2015 railway accident in Madhya Pradesh, India

On 4 August 2015, two passenger trains – Kamayani Express and Janata Express – derailed near Kurawan and Bhringi railway station, 20 km southwest of Harda, Madhya Pradesh. At least 31 people were killed and 100 people were injured.

== Derailment ==
The Kamayani Express, which was headed to Varanasi on the down line, derailed as flash floods (caused by Cyclonic Storm Komen) dislodged a culvert near the Machak river, causing track misalignment. The derailment resulted in some coaches becoming submerged in the river and some coaches blocking the up line. The Janata Express derailed near the same spot soon after. At least 31 people died and 100 people were injured. Several people were reported to be washed away by the river. Six coaches of the Kamayani Express and the engine plus the four coaches of the Janata Express derailed.

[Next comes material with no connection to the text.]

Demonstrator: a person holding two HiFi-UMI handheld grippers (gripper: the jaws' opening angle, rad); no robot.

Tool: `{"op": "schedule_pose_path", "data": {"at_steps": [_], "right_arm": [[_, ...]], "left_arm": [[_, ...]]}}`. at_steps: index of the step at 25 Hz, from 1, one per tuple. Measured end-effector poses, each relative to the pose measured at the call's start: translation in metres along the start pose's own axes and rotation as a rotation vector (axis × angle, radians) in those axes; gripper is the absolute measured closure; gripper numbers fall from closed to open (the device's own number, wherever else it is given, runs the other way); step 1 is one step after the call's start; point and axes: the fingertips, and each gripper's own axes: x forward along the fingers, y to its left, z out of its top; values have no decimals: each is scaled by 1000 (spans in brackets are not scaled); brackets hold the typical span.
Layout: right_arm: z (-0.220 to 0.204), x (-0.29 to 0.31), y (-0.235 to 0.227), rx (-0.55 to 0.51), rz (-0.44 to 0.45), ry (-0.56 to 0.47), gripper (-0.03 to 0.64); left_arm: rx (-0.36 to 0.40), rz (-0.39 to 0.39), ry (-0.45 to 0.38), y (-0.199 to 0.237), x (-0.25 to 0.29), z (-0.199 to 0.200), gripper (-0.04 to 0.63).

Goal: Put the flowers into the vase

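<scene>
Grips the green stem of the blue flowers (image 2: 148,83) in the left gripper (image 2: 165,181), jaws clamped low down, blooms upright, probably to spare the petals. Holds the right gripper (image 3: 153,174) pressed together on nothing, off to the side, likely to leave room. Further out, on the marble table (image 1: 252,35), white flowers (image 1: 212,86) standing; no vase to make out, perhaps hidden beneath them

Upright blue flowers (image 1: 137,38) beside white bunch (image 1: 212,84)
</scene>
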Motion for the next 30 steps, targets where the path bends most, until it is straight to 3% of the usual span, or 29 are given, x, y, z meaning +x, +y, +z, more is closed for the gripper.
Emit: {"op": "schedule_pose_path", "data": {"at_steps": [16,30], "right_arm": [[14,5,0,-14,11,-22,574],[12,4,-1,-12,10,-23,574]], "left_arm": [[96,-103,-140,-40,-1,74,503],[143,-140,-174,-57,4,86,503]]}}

A train had safely crossed the bridge ten minutes before the first derailment. The river level was abnormally high, and flash floods gradually washed away the trackbed, resulting in sinking of the track. The driver of the Janata Express applied the brakes but could not stop the train from derailing.

== Rescue ==
Rescuers searched through the night for survivors and bodies. Over 300 people were rescued. The adverse weather conditions delayed the arrival of the rescue teams. Local residents were reported to have helped initially. By the morning of 5 August, the derailed trains had been removed and the bodies of the victims recovered. Over 25 trains traveling from Mumbai, Punjab, Uttar Pradesh, and Madhya Pradesh were stopped or diverted, mainly into neighboring Rajasthan.

== Investigation ==
The Commissioner for Railway Safety in the Central Railway zone opened an inquiry into the accident.